引越したいなーとか考えてた流れでなぜか、町田のばあばのアパートの周りをGoogleマップでみていた。ストリートビューって便利だね。あれどんどん更新されるんだね、しまったもう少し前にみておけばよかった。話では聞いてたけど、ほんとにばあばのアパートはもうなくて、向かい側の、ばあばのお友だちの住んでた同じサンホワイトだけが残ってて。へんな感じ。なんかレゴブロックとか、砂場で作るお城とか、そんなのをみてる感じ。まわりは見慣れた景色なのに、ばあばのアパートのとこだけどーんと家が立ってる。一軒家が並んでる。あのらくだとカバみたいなおきものがある、小さな遊び場っぽいとこもない。ばあばがひと休みするのに座ってたかば、みたいなやつ。記憶がある時から既に塗装がはげはげで、あちこちかけてて、くっつくと冷たい、コンクリートで出来た不思議な触り心地のやつ。よく入って遊んだごみ置き場だったっぽいコンクリートのとこ。お風呂みたいなやつ。よく考えたら、よく考えなくても何かわからない、統一性もないし、どうしたかったのかもわからない微妙な空間。めっちゃ楽しかったわけでもないけどよく居た空間。花火した空間。ぜったい私あのらくだに顎ぶつけて負傷したりしたことある、なんか、感覚だけ蘇ってきた。ぜったいある。

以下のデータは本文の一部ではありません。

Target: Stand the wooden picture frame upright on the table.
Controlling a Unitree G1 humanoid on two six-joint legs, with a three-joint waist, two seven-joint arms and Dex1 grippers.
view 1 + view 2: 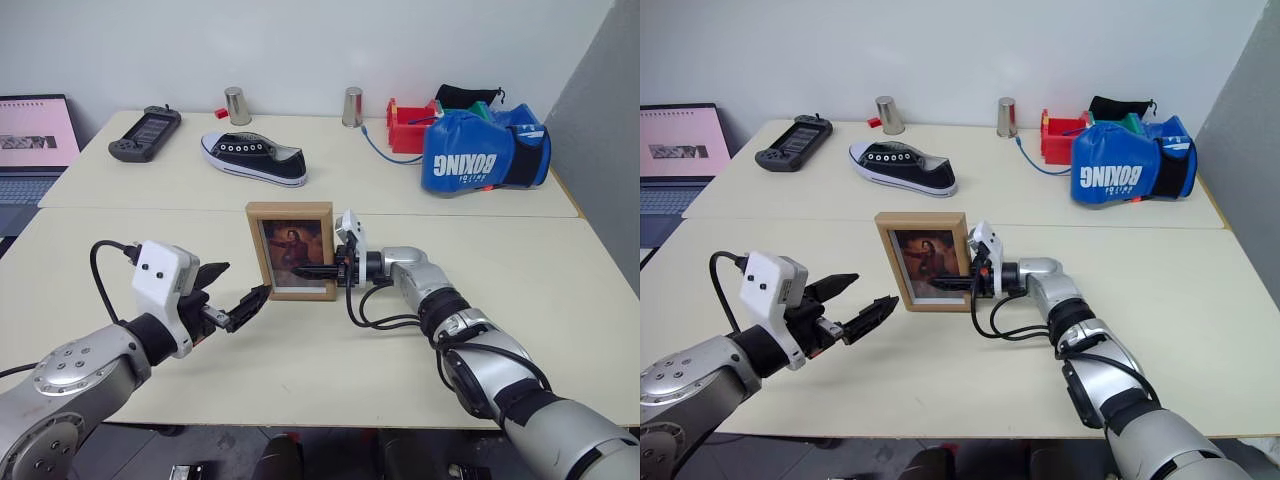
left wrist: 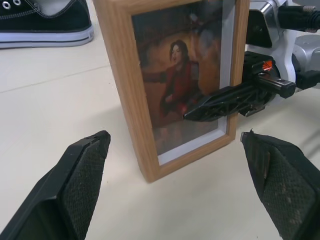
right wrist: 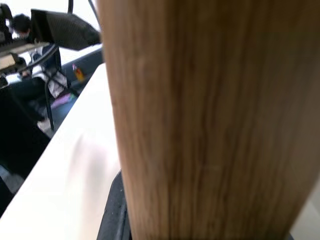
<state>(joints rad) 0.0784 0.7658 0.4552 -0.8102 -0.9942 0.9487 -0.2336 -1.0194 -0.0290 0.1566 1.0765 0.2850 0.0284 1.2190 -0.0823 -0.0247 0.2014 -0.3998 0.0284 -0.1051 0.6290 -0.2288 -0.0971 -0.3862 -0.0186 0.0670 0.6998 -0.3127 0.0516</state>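
Observation:
The wooden picture frame [image 1: 280, 245] stands upright on its short side in the middle of the cream table [image 1: 330, 360], with its dark portrait facing me. Its bottom edge appears to rest on the tabletop. My right gripper [image 1: 322, 272] reaches in level from the right and is shut on the frame's right edge, one black finger [image 2: 225, 100] lying across the front glass. The frame's wood [image 3: 210, 120] sits close in front of the right wrist camera. My left gripper [image 1: 245, 282] hovers open just left of the frame, apart from it, with its fingers [image 2: 75, 185] spread wide.
On the far table lie a black sneaker [image 1: 253, 158], a handheld game console [image 1: 145, 133], two metal cups [image 1: 237, 105], a red bin [image 1: 408, 125] and a blue boxing glove [image 1: 482, 150]. A laptop [image 1: 35, 140] sits at far left. A seam separates the two tabletops.

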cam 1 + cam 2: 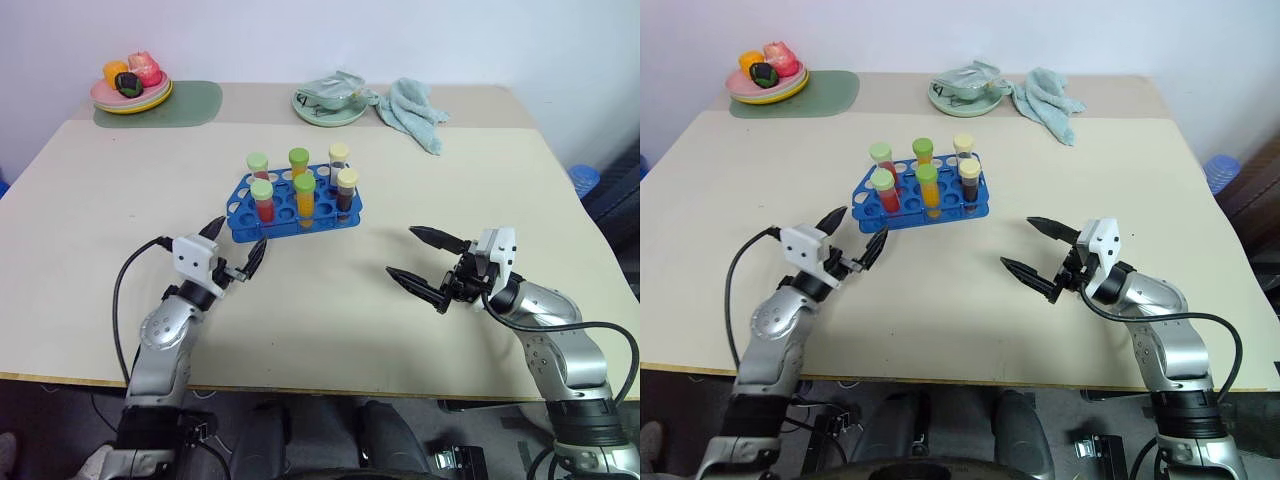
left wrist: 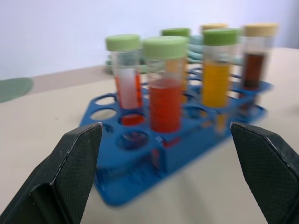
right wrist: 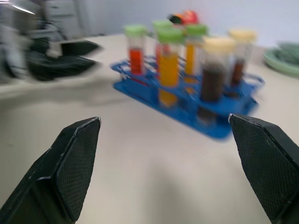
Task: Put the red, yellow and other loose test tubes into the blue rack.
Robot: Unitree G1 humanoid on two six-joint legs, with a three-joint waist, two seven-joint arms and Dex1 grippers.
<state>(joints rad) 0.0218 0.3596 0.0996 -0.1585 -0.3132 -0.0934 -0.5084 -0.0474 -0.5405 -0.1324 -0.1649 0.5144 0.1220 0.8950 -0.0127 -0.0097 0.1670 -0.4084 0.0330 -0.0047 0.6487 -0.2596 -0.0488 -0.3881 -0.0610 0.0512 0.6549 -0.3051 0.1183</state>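
Blue rack (image 1: 294, 208) w/ six capped tubes upright, apparently all seated, left gripper (image 1: 238, 252) spread wide, empty, just beside rack's near-left corner, right gripper (image 1: 424, 258) spread wide, empty, well apart from rack

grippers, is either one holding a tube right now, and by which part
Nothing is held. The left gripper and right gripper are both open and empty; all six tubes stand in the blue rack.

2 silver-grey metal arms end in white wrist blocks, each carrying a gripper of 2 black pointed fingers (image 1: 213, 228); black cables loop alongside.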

私のなかで、ばあばはまだあのアパートで暮らしているので。少し一緒に暮らした記憶も、忙しそうに人生を卒業していった記憶も、勿論あるけど。それでもみえなくなっちゃったってなると、前のように少し離れたところで変わらず暮らしているように思えるもので。だからやっぱりばあばはあそこで暮らしてます。だから、あのへんなレゴみたいなところに行ったら私は迷子になっちゃうな。ばあばん家ないよ、間違えてるよなんか、って空とかに向かって言っちゃいそうだな。だから帰れないかもね。まあ実際に目で見るものなんて別にどうだっていいんだけどね。

街でばあばをよく見かける。あちこちでみかける。電車とか、道とか、お店とか。だから、心の中なのか小さい声でなのかわかんないけど、ばあばそのバッグ素敵ね、またそんなに重い荷物持ってるの?今日はどっかお出かけ?きをつけてね。って、声をかける。ひとりごと。それってすごく穏やかな時間で、あったかい時間で。それから、ばあばにしては小さすぎたり、ちょっと弱々しかったりする、でもなんだか似てる背中を見送る。またねってする。泣きたくなることもそんなにない。

今日もばあばは暮らしている、そんな中で私も生きていく。そう思う瞬間が時々あるのって結構いい。そんな時があったって、多分たまにはいい。